Mereka pun masuk ke rumah yang sesungguhnya lebih tepat disebut gubuk. Dengan cekatan ia mem-bentangkan sebuah alas tikar yang sudah begitu kasar dan tua. Ibrahim bersama kawankawannya pun duduk diatasnya.
“Maaf, aku ada perlu sebentar. Tolong tunggu ya. Aku akan segera kembali, insya Allah,” ujar lelaki itu sembari membawa hasil tangkapannya dan menyerahkannya kepada istrinya. Kemudian ia keluar kembali meninggalkan rumah. Ia pergi ke pasar untuk membeli beberapa potong roti.
Tidak lama kemudian hidangan itu pun siap. Mereka makan dengan lahapnya, sementara Abu Abdillah sibuk melayani mereka. Bolak-balik menyiapkan semuanya dari dapurnya. Dan setiap ia menghilang ke dapur, para tamu itu saling memandang satu sama lain. Mereka saling paham bahwa rumah ini dengan segala perabot dan isinya begitu sederhana.
“Mengapa kita tidak membantunya agar ia bisa memperbaiki isi rumahnya? Bukankah kalian semua termasuk orang terpandang di Bashrah ini?” ujar Ibrahim mengusulkan kepada teman-temannya. Salah seorang mereka berkata, “Kalau begitu aku akan memberinya 500 dirham.”
Mendengar itu yang lain mengatakan, “Aku akan memberinya 300 dirham.” Begitulah seterusnya hingga akhirnya terkumpul sekitar 5000 dirham. Nampaknya, saat itu Abu Abdillah sedang keluar ke pasar.
“Ayo kita pergi mencarinya lalu memberikan uang ini padanya agar ia segera mengganti isi rumahnya,” ujar Ibrahim.
Mereka pun berdiri dan keluar mencari Abu Abdillah di pasar. Namun, ketika mereka berjalan ke pasar, ternyata di tempat itu sang gubernur Bahsrah, Muhammad bin Sulaiman juga sedang berada di situ. Gubernur yang satu ini dikenal sebagai gubernur yang cukup kejam. Bila sudah memerintahkan se-suatu maka harus dilaksanakan. Jika tidak, bahaya besar telah menanti.
Saat rombongan Ibrahim lewat melintasi pasar itu, tanpa sengaja gubernur melihat mereka.

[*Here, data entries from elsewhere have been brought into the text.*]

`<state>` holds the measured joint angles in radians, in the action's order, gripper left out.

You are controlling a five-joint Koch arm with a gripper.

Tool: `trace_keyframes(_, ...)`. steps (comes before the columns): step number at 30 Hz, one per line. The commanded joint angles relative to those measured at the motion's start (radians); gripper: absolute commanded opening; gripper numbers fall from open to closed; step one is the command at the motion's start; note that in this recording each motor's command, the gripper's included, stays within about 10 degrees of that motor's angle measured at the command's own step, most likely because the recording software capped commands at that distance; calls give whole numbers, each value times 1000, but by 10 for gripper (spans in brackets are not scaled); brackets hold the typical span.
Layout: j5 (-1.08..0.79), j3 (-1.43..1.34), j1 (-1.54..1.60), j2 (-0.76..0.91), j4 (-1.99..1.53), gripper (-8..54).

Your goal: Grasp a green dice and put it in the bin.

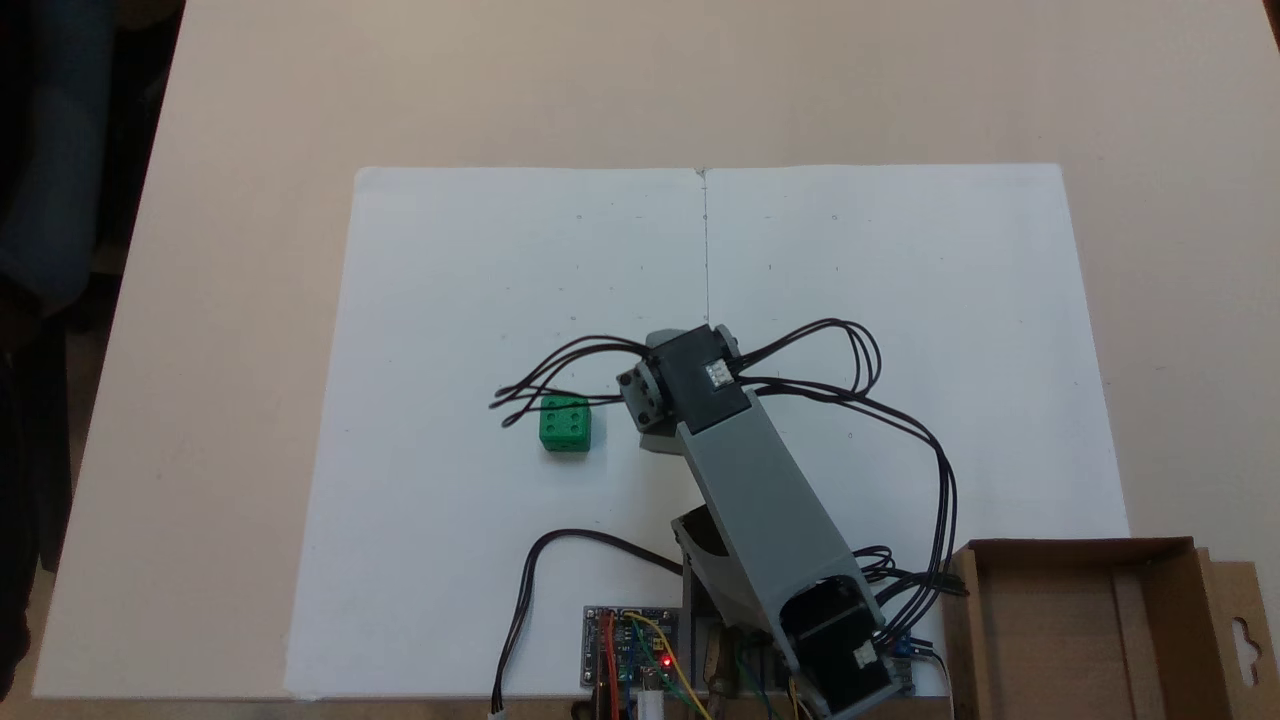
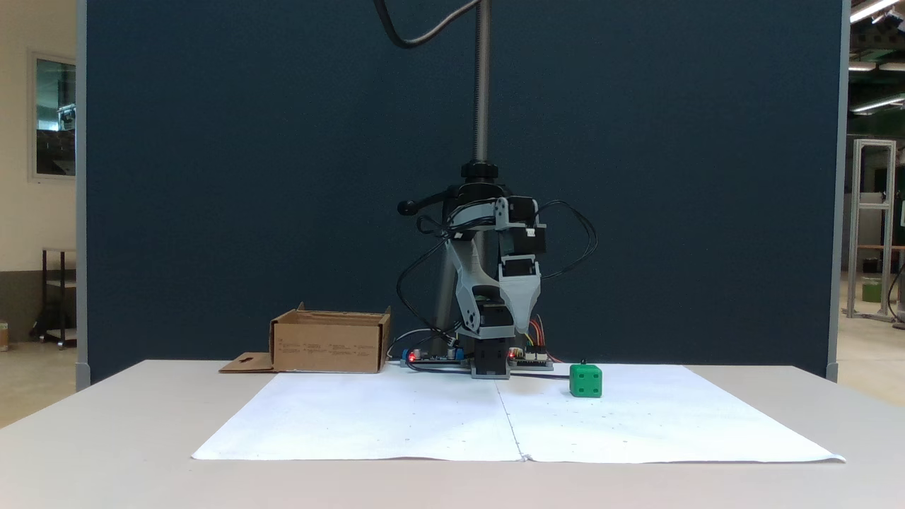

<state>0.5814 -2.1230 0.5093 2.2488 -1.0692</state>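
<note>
Front fixed view, nearest first: white paper sheet (image 2: 516, 420) lay flat on the worktop (image 2: 106, 438). Green dice (image 2: 585, 380) sat on the paper, right of the arm's base. Hand (image 2: 522, 311) hung folded, tip pointing down, above the base and apart from the dice; could not tell whether its jaws were parted. Bin (image 2: 331, 341) stood at rear left, off the paper.

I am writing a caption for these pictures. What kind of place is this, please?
Probably a lab or workshop. A dark partition panel stands behind the table, and a metal frame stands under ceiling strip lights in the hall beyond. On the table lie bare circuit boards, the bin and the green dice.
</note>
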Motion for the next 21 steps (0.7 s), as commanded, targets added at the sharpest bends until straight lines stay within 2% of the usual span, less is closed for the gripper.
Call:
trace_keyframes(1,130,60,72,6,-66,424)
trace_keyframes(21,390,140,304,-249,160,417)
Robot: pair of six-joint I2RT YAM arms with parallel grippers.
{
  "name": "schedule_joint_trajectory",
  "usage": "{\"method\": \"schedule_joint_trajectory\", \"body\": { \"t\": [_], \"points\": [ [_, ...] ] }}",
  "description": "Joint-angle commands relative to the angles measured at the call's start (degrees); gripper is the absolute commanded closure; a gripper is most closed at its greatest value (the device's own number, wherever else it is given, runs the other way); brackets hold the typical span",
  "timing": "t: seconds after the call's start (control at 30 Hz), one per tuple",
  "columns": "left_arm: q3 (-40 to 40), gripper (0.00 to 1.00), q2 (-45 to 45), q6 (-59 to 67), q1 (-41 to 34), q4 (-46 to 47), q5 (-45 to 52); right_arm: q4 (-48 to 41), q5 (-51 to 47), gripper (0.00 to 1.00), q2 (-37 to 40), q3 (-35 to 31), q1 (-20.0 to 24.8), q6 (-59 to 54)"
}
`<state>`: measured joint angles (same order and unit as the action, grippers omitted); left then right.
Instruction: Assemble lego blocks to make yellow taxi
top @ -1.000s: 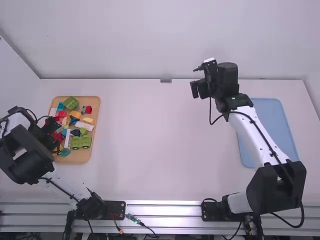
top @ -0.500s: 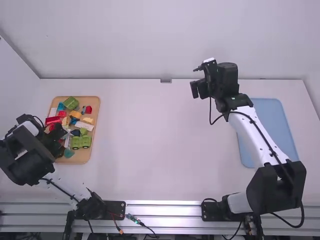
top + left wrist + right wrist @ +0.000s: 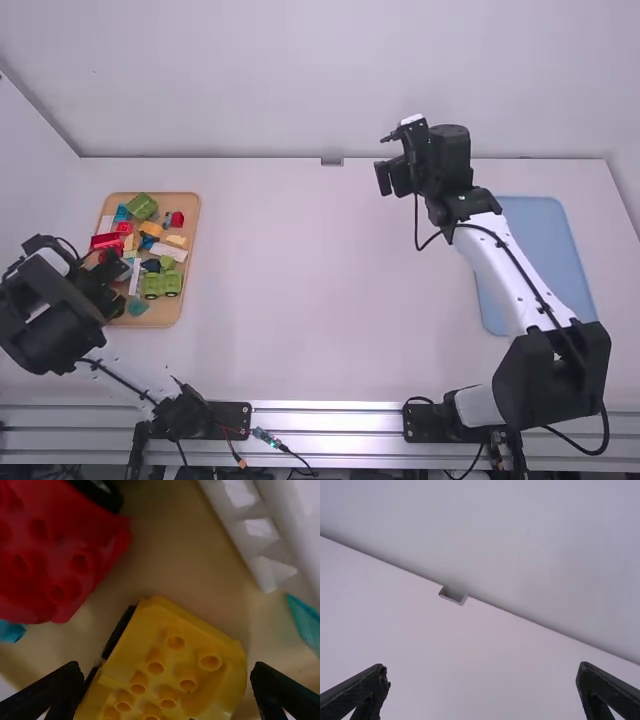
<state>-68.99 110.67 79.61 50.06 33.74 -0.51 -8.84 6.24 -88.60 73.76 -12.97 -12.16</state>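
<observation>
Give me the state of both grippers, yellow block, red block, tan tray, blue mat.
left gripper, open, around yellow block
right gripper, open, nothing between its fingers
yellow block, not clamped
red block, ungripped, on tray
tan tray, loaded
blue mat, lying flat

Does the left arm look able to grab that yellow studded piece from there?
Probably yes: the left hand is open, with a finger toward either side of the yellow piece, and nothing lies over the part that shows.
</observation>
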Motion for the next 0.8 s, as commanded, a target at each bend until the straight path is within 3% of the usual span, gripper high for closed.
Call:
{"method": "schedule_joint_trajectory", "body": {
  "t": [0.0,0.77],
  "points": [
    [-0.4,0.11,1.0,2.4,0.2,0.9,2.0,0.5,-0.1,0.01,0.0,1.6,-0.1,0.3],
    [-1.9,0.11,1.0,16.3,1.3,2.0,4.0,1.1,-0.3,0.01,0.0,1.6,-2.6,0.3]
  ]
}}
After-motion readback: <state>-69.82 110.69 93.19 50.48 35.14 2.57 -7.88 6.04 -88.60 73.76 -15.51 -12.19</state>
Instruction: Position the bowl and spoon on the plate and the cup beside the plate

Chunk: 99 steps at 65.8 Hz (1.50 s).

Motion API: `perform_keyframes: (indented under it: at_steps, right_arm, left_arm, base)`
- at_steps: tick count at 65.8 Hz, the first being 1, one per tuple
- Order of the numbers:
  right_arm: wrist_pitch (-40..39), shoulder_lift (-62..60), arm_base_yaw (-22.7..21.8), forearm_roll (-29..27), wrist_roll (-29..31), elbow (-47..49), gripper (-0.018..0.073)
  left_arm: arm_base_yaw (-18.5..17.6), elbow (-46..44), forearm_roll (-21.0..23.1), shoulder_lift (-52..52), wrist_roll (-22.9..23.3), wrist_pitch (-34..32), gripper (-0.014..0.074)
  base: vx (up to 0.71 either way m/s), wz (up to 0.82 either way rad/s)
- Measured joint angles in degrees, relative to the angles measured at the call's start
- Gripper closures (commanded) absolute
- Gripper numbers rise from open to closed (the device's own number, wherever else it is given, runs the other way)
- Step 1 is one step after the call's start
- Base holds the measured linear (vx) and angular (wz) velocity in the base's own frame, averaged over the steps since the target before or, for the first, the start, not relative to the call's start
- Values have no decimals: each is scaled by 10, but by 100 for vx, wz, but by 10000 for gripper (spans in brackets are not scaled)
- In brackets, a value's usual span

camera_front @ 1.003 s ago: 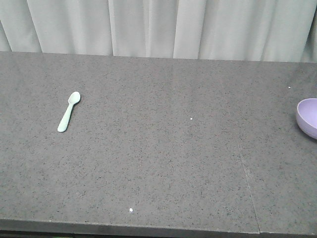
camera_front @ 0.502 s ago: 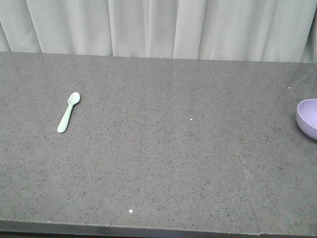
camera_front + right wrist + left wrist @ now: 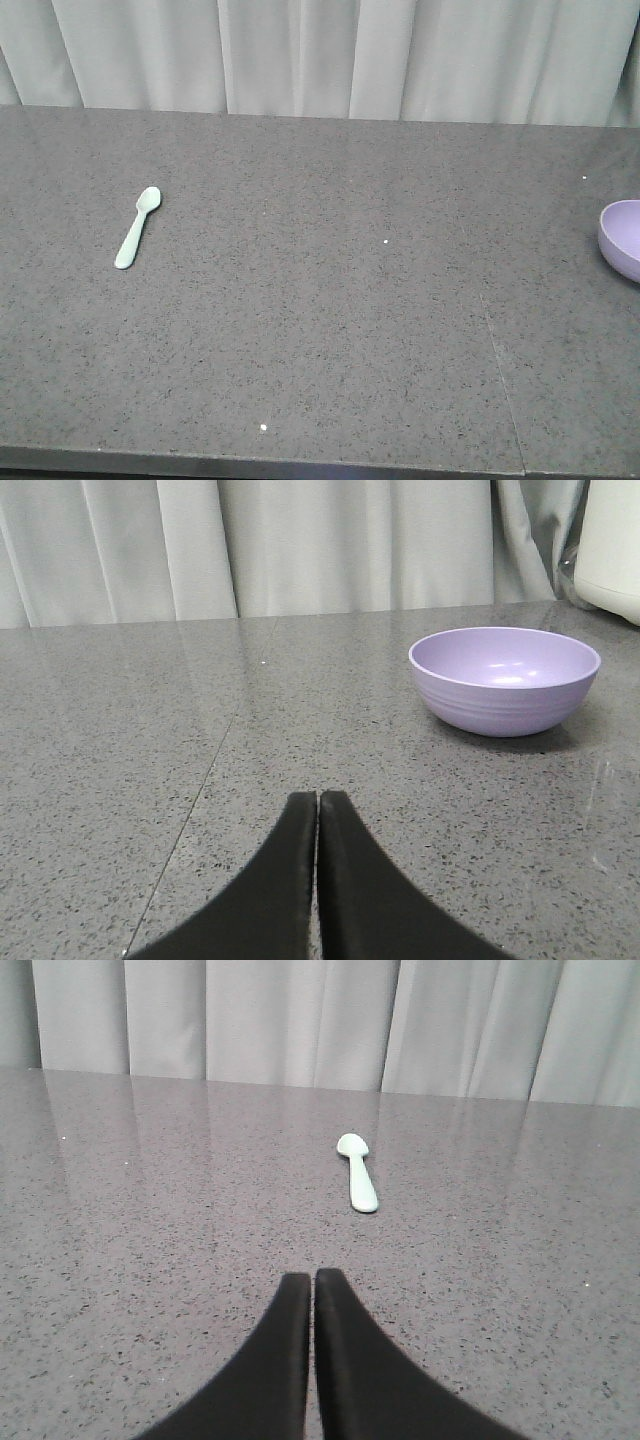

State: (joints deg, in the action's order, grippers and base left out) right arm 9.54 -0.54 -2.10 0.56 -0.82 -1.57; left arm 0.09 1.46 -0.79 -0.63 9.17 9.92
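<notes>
Nothing of the arrangement is done yet, as far as these views show. The spoon (image 3: 138, 227) lies flat on the grey table (image 3: 320, 340) out toward 9 o'clock in the front view, its oval head pointing toward the curtain (image 3: 320, 50). The bowl (image 3: 622, 238) sits upright and empty at the 3 o'clock edge, cut off by the frame, well apart from the spoon. Neither the plate nor the cup appears in any view, so where they stand cannot be told. The left claw (image 3: 312, 1278) has its two black fingers pressed together on nothing, with the spoon ahead at about 1 o'clock and not touched. The right claw (image 3: 317, 798) is likewise closed and empty, with the bowl at about 2 o'clock. All of it remains: bowl and spoon onto the plate, cup beside it.
</notes>
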Motion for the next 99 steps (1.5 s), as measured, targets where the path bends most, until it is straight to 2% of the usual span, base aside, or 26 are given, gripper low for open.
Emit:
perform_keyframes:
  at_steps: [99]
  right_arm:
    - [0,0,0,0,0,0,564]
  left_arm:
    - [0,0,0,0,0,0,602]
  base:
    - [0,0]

Ada sesuatu yang nampaknya luar biasa. Gubernur me-lihat itu dari gerak-gerik mereka. Ia pun segera memerintahkan kepada pengawalnya, “Segera kau panggilkan Ibrahim bin Syabib dalam rombongan itu untuk menghadapku.”
Ibrahim bin Syabib pun menghadap gubernur. Sang gubernur ternyata dapat membaca bahwa sesuatu sedang terjadi. Maka Ibrahim bin Syabib pun tidak punya pilihan lain selain menceritakan hal yang sebenarnya. Usai menyimak semuanya, sang gubernur berkata,
“Aku harus mendahului kalian untuk membantu orang itu. Wahai pengawal, bawakan padaku sekantong dirham dan karpet permadani. Kemudian setelah itu bawakan barang-barang itu bersama orang ini lalu berikan kepada Abu Abdillah.”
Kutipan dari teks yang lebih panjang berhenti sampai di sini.